But you know—and they probably know—that you don't have a real answer.
If this sounds familiar, you're not alone. Most small-to-midsize business leaders face the same problem: boards and investors are asking harder questions about cybersecurity, and "we haven't had any problems yet" isn't cutting it anymore.
Why Boards Are Asking These Questions Now
Cybersecurity used to be an IT issue buried in the weeds of technical operations. Not anymore.
High-profile breaches are constantly in the news. Ransomware attacks are crippling businesses of all sizes. Cyber insurance premiums are skyrocketing—and carriers are demanding proof of security controls before they'll issue policies.
Your board members are reading the same headlines. They're hearing about companies that got breached, lost customer trust, faced lawsuits, or went out of business because they couldn't recover.
And they're wondering: could that happen to us?
That's why they're asking. Not because they're technical experts, but because they're responsible for oversight—and cybersecurity is now a business risk, not just a technology problem.

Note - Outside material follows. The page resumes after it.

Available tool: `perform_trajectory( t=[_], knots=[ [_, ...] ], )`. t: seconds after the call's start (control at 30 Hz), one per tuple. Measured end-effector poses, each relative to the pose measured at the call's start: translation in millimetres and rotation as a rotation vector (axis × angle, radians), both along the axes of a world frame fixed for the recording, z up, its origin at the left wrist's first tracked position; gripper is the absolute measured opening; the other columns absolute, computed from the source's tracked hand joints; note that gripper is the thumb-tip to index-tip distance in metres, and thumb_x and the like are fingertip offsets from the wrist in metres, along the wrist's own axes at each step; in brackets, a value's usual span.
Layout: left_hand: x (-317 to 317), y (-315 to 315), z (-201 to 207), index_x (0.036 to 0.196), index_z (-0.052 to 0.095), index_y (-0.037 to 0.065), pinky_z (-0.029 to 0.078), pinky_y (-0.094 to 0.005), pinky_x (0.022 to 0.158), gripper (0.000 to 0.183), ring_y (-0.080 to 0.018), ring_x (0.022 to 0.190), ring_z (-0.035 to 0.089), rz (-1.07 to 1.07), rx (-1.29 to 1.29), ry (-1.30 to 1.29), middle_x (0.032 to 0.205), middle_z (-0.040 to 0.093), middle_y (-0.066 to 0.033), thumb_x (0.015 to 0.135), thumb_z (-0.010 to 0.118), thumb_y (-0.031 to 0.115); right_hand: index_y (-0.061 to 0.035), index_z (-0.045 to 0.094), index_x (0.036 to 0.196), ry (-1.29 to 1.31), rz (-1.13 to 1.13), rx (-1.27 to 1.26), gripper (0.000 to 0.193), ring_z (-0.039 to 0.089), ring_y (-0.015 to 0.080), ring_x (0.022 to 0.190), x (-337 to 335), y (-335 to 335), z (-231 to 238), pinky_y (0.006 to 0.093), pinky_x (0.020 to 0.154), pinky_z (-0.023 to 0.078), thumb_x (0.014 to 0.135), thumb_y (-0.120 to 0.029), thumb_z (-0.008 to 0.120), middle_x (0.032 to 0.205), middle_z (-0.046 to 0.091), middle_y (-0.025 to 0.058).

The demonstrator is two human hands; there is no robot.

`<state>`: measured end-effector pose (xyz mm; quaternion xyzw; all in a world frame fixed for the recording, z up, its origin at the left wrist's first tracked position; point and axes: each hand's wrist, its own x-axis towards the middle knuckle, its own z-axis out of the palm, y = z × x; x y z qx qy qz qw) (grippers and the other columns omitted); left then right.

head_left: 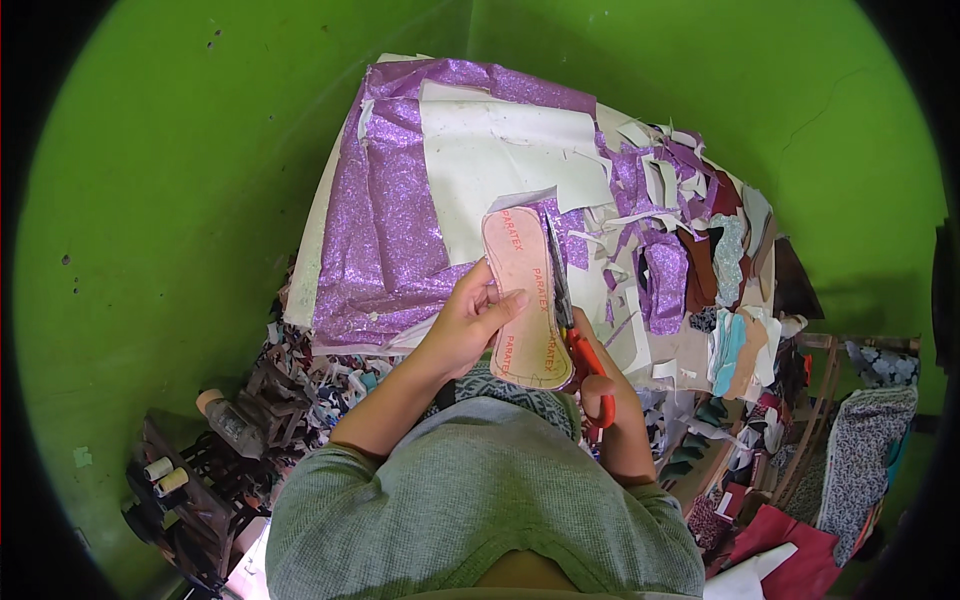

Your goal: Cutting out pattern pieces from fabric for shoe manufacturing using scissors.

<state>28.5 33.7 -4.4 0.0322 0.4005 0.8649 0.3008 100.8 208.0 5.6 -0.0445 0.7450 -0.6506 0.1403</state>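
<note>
My left hand (468,322) is closed on a pale pink insole-shaped piece (522,290) with red print, its thumb pressed on the face. A strip of purple glitter material (547,208) shows behind the piece's upper right edge. My right hand (602,388) is closed around the orange-handled scissors (590,362), at the lower right of the piece. The dark blades run upward along that right edge, beside the glitter material. Whether the blades are parted is hard to make out. Some fingers of each hand are hidden.
Before me lies a large purple glitter sheet (390,190) with a white sheet (500,150) over it. Purple and white offcuts (660,200) heap at the right, near cut glitter pieces (665,280). A clear bottle (235,425) and thread spools (170,480) stand at lower left.
</note>
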Motion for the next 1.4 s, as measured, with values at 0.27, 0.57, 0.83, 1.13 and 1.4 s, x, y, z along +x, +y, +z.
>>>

What Your Board Actually Wants to Know
When board members ask about cybersecurity, they're not looking for a technical deep-dive on firewalls and encryption protocols. They want to understand three things:
Are we protected? Do we have reasonable security measures in place to prevent breaches and detect problems early?
What's our risk? Where are our biggest vulnerabilities, and what would happen if we got hit?

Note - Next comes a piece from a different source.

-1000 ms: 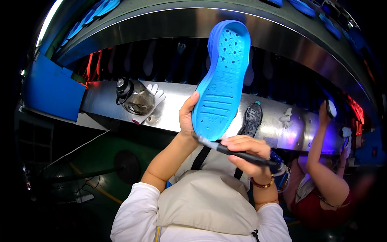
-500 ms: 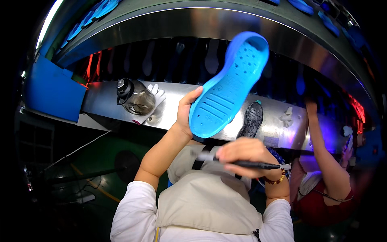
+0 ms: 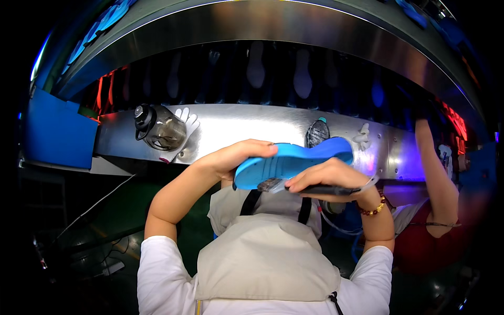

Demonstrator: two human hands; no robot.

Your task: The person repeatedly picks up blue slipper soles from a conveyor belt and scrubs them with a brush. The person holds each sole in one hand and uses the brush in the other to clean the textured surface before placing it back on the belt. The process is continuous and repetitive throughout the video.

What's the plan? If something goes wrong, do we know what to do, who's responsible, and how we'll recover?
They want confidence that someone is thinking strategically about security—not just reacting when problems happen.

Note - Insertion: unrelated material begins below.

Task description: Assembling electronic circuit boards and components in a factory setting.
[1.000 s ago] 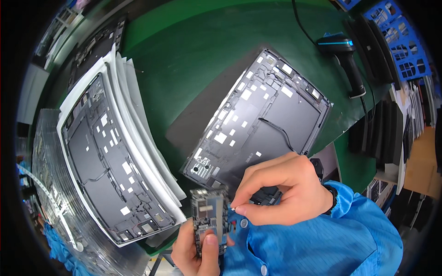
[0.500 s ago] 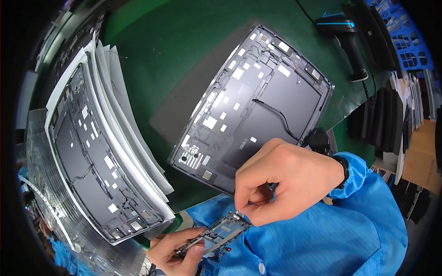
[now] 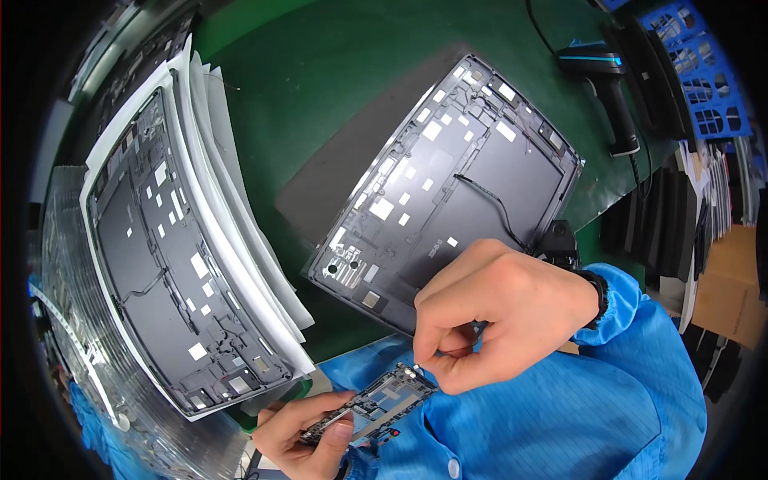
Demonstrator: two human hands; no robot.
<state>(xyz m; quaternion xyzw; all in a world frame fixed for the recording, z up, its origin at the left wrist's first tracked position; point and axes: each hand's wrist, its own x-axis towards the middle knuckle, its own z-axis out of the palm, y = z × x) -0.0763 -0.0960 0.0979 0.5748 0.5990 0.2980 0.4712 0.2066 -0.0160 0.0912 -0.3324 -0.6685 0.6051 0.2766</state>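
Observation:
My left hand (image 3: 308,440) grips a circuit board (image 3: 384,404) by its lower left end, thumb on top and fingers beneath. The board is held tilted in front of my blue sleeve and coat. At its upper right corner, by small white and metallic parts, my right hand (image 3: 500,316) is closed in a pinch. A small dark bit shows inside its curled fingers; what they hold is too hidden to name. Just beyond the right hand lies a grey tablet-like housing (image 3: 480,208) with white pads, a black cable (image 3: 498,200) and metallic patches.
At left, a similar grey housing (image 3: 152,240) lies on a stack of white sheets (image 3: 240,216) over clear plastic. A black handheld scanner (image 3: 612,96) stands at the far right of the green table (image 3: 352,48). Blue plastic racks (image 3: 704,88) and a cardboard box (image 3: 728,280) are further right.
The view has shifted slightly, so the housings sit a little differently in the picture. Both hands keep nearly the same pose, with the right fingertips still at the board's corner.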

Why "IT Is Handling It" Isn't Good Enough
Your IT team might be excellent at keeping systems running. But when your board asks about cybersecurity posture, risk management, and incident response planning, your IT manager probably isn't equipped to provide a comprehensive, business-focused answer.
That's not a criticism—it's just not what most IT teams are hired to do. They manage infrastructure. They fix problems. They keep the lights on.
But strategic security oversight—understanding regulatory requirements, conducting risk assessments, building incident response plans, reporting to boards in business terms—requires different expertise.
When you say "IT is handling it," what your board hears is: "We don't have anyone focused on this strategically, and we're not sure what we don't know."
What Good Answers Actually Look Like
Here's what confident, competent answers to board cybersecurity questions sound like:
Q: What's our cybersecurity posture?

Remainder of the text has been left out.